By Author / Illustrator
Michael Rosen, Quentin Blake
Walker Books Ltd
Former Children's Laureates Michael Rosen and Sir Quentin Blake join forces for a personal and uniquely affecting collection of poems about migration.
"What you leave behind
Won't leave your mind.
But home is where you find it.
Home is where you find it."
Michael Rosen and Sir Quentin Blake join forces for a landmark new collection, focusing on migration and displacement. Michael's poems are divided into four: in the first series, he draws on his childhood as part of a first-generation Polish family living in London; in the second, on his perception of the War as a young boy; in the third, on his "missing" relatives and the Holocaust; and in the fourth, and final, on global experiences of migration. By turns charming, shocking and heart-breaking, this is an anthology with a story to tell and a powerful point to make: "You can only do something now."
Michael Rosen opens this powerful collection of poems about migration with these words: 'Poetry is the migrant: it travels. / Poetry is the witness: it listens. / Poetry is the survivor: it lasts.//'. This unique book brings together Rosen's personal memories, family history and contemporary concerns about the plight of migrants with Quentin Blake's distinctive and atmospheric illustrations. Its impact is considerable and, surely, lasting.
On the Move, Poems about Migration is in four sections. In the first, Rosen shares childhood memories of growing up in a Polish-Jewish family in post-war London. We are reminded of his deep interest in language, in this case related to his cultural heritage whether he is reflecting on his mother's mix of languages or his father's snatches of songs from around the world. His childhood lens revels in his discovery of the meaning of 'Shnobbra-gants' ('A Word', p.24). It's 'goose-beak' by the way but you need to read the poem! There are tastes too: his Bubbe (grandmother) making pickled cucumbers, his father's special concoction of 'matzo brei' (p.38), an unhealthy mix made illicitly for him when his mother is out. And there are understated but unmistakable experiences of prejudice encountered ('My Friend Roger', p.44; 'The New School', p.45).

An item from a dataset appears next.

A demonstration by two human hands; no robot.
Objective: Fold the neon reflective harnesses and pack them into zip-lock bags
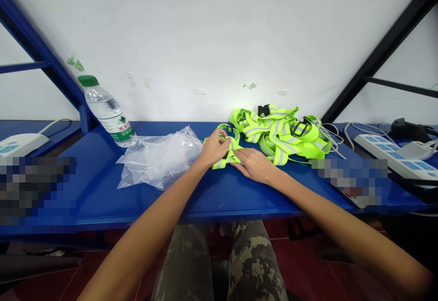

The second section focuses on Rosen's parents' and grandparents' memories of World War 2. Seen through his childhood lens, it's not surprising that he was struck by an extraordinary juxtaposition of images recounted by his father who saw dinosaur skeletons from the Berlin Natural History Museum protruding through the snow in 1946: 'Great bones and skulls / rising up out of the snow / amongst heaps of broken brick / and broken glass' ('Skeletons', p.51). In 'Utah Beach' (p.59), the child watches Monsieur Piat who 'stands on the beach / his eyes disappearing into his face./ As is so often the case with Rosen's verse his spare, less-is-more text evoke so much: '… on this beach, / thousands of men jumped out of boats / and ran towards a gun that was placed / right were are standing.// Hundreds of men died.//'
Section three - ' The Migrants in Me' - reflects on and recounts the stories of 'missing' Jewish relatives prefaced by the incredibly moving 'The Absentees' (p.66): 'There are gaps, / there are blanks, / in the house / of my life;… there's a place / for them both / in the words / of my life//'. There are compelling narratives about uncles and cousins. His father didn't know what had happened to two French uncles (p.67): 'All I know is that they were there / at the beginning of the war, / and they weren't there at the end.//' And we learn much more about them in the next poem, 'Finding Out' (p.68).
'On the Move Again' is the final section offering sobering thoughts about the current global situation for migrants. A poem (p130) of the same name is the pivot for this section and indeed the whole collection: 'You know / You gotta go. / No time to grieve / You just gotta leave. … What you leave behind / Won't leave your mind. / But home is where you find it. / Home is where you find it. / Home is where you find it. / Home is where you find it. //'. The final poem in the collection 'Today' (p.134) concludes on this note: 'But you can do something now'. This precedes notes on how to help with information about charities and organisations that support refugees.
Scattered through the book are Quentin Blake's brilliant, scratchy and evocative illustrations stretching across double pages. Often a trail of migrants are making their slow, stooped way uphill in an anonymous landscape. In one they are trudging through water bowed down by the bundles on their backs. His muted palette of grey and purple is only alleviated on the cover as a group make their way against a sky of pink. Is this sunrise of sunset?
As I read 'Don't Drown' (p.108) I was reminded of the recent dramatic rise in contributions to the RNLI following a right-wing attack on the life-saving institution for running 'a taxi service for illegal immigration'. Rosen and Blake have highlighted the extraordinarily challenging migrations of millions of people and, like the RNLI, an unwavering commitment to recognise the humanity and human stories contained in each and every boat.